---------- GIVEN RECORDS
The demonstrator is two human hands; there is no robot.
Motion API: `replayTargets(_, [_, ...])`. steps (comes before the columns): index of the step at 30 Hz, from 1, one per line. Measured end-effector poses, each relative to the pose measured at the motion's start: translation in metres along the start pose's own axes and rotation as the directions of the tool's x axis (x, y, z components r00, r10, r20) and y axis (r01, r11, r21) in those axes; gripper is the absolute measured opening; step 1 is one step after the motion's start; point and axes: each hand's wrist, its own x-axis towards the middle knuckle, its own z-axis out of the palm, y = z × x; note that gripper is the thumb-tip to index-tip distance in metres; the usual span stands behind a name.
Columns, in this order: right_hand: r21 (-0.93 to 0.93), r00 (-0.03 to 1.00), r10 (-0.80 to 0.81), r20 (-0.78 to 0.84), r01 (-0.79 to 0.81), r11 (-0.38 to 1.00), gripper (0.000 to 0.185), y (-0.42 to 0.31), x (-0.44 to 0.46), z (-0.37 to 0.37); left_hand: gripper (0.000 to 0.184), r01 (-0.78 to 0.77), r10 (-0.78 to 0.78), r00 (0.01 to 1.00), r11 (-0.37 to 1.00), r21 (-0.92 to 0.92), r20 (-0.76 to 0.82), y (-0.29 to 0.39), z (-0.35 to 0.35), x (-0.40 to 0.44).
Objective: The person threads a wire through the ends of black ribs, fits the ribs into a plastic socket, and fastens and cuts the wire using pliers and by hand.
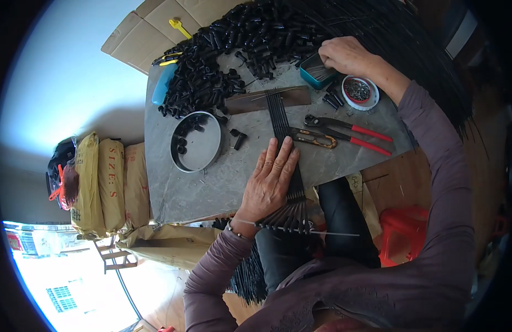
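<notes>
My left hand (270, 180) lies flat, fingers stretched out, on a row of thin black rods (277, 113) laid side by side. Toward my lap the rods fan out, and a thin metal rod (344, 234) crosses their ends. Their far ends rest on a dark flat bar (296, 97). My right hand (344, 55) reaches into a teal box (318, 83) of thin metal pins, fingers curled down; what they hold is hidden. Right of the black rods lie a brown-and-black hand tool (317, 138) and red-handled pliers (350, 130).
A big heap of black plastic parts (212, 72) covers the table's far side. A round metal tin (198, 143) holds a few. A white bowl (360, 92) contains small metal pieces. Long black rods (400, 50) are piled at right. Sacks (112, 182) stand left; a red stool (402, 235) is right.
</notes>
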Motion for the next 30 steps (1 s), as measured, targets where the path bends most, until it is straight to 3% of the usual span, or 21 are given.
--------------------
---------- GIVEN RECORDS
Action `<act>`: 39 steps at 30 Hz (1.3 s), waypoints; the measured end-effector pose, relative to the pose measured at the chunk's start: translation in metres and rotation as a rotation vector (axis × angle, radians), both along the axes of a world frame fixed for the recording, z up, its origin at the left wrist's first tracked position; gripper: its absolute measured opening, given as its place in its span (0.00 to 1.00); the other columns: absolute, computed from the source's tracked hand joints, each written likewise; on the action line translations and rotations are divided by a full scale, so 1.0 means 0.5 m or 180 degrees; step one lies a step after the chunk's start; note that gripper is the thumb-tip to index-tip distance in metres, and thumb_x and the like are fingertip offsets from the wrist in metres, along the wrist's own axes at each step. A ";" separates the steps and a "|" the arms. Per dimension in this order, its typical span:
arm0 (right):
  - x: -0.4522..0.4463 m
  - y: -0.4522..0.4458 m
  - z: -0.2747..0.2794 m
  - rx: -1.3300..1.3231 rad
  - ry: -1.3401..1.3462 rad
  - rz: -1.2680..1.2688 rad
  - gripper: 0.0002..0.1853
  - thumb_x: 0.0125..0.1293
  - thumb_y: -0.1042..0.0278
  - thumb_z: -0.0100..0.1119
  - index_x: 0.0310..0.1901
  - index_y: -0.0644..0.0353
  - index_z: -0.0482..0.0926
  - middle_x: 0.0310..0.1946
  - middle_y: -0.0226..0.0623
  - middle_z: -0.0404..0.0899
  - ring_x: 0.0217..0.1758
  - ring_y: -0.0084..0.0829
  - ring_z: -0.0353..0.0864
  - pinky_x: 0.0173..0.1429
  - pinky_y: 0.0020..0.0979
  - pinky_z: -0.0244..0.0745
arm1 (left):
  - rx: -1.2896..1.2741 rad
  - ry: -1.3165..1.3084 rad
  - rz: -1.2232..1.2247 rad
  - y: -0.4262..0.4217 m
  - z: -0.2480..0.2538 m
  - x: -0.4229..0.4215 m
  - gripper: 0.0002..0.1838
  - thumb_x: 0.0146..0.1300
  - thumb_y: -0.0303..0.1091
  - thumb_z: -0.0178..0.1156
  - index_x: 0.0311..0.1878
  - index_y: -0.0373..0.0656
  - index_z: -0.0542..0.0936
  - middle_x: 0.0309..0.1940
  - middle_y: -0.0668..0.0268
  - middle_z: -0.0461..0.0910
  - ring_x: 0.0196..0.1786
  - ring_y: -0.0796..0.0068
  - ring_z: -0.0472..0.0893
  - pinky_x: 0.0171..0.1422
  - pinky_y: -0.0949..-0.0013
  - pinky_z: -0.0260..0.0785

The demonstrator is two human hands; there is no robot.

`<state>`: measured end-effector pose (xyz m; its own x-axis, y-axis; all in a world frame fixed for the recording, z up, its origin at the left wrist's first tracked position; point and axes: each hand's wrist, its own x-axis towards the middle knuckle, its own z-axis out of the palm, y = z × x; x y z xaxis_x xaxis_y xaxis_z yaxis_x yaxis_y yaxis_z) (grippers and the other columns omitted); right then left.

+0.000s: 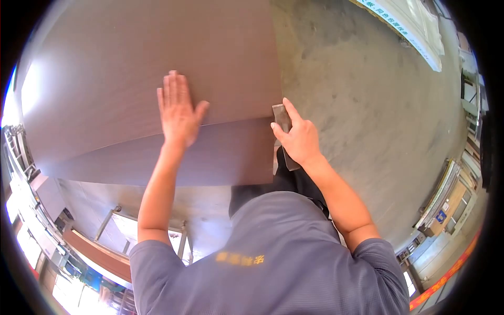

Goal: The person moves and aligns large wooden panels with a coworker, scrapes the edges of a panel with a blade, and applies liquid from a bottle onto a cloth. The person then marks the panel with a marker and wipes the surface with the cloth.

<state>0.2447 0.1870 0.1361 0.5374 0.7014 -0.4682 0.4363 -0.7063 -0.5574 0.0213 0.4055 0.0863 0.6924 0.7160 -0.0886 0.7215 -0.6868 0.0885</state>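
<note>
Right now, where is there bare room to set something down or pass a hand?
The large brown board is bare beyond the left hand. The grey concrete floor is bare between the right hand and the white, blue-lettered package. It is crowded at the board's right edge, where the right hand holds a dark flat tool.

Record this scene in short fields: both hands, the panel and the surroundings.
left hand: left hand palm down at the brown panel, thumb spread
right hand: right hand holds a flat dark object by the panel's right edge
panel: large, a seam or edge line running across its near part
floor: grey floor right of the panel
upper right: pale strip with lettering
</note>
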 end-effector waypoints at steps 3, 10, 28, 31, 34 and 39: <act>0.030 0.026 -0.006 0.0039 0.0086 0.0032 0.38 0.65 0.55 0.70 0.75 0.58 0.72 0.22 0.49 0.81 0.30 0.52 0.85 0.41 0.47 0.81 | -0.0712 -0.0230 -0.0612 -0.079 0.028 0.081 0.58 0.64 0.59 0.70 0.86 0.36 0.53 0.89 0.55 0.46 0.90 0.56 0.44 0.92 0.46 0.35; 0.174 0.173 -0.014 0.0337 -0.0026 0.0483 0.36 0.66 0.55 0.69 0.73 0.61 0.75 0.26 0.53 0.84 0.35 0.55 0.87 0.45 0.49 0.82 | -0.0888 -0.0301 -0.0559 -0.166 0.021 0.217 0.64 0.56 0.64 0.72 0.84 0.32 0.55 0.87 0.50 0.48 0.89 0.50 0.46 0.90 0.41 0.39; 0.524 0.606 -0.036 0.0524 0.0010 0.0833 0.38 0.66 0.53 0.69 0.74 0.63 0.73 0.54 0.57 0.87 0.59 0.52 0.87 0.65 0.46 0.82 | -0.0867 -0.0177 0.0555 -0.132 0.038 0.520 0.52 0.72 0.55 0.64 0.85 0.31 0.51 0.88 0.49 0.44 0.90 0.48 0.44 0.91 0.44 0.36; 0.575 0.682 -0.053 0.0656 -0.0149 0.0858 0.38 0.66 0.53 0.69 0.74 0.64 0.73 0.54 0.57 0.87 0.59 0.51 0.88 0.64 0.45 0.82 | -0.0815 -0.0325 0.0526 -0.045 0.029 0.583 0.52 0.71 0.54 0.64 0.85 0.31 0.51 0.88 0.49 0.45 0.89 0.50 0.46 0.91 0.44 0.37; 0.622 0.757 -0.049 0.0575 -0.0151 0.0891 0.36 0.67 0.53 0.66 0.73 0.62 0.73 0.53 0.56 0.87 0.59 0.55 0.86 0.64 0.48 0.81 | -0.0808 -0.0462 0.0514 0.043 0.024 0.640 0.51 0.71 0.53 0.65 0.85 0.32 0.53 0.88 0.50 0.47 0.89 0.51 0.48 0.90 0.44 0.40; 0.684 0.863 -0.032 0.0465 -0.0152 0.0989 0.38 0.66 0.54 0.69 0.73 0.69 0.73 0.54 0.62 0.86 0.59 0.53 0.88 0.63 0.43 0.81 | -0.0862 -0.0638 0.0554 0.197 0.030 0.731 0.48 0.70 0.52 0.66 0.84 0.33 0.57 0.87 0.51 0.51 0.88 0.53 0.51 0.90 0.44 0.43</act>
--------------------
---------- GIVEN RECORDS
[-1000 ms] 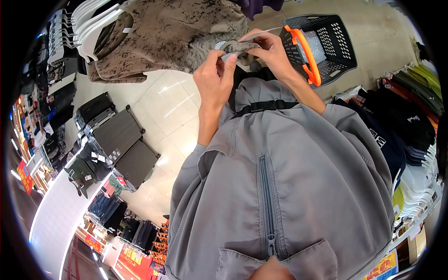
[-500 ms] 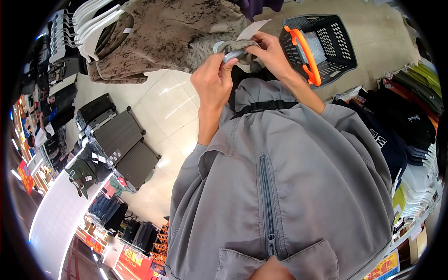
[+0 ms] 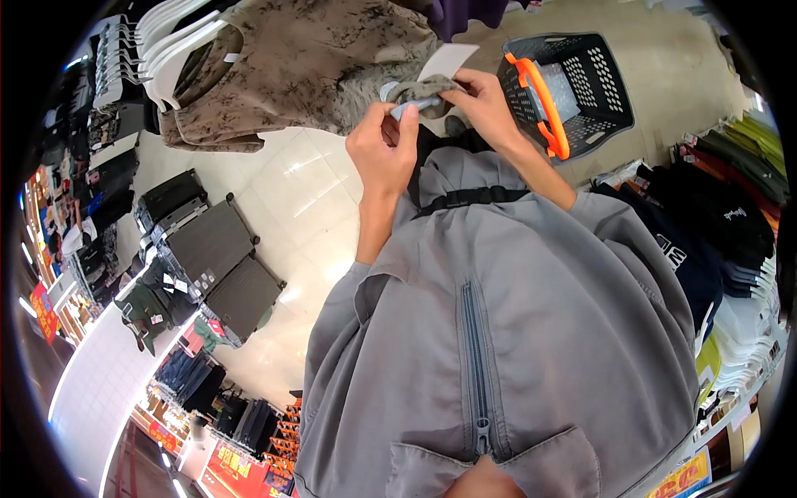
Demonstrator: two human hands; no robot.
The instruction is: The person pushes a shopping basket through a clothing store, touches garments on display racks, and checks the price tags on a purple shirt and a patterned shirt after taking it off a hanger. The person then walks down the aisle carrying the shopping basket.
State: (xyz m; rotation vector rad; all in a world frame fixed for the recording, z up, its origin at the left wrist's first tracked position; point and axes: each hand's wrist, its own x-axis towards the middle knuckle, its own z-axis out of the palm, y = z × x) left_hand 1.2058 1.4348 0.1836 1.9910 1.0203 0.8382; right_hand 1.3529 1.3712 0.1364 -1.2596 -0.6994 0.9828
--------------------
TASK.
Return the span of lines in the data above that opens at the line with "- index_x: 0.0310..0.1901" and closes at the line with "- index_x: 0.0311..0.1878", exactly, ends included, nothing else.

EXERCISE RESPONSE.
  - index_x: 0.0310..0.1901
  - index_y: -0.0644..0.0353
  - index_z: -0.0482..0.0926
  - middle_x: 0.0310..0.1946
  - middle_y: -0.0226..0.0623
  - middle_z: -0.0404..0.0899
  - ring_x: 0.0217..0.1758
  - ring_y: -0.0084..0.0829
  - ring_z: -0.0353..0.0864
  - pinky_x: 0.0173..0.1429
  - pinky_y: 0.0020..0.0979
  - pinky_z: -0.0244..0.0745
arm1 (left):
  - rx: -1.2896..1.2741 rad
  - ry: -1.3165..1.3084 rad
  - rz: -1.2232..1.2247 rad
  - y: -0.4262..0.4217 m
  - z: -0.2480..0.2538 m
  - x: -0.4229..0.4215 m
  - gripper: 0.0002..0.1838
  - thumb_x: 0.0146..0.1300
  - thumb_y: -0.0303..0.1091
  - thumb_z: -0.0178..0.1156
  - index_x: 0.0311..0.1878

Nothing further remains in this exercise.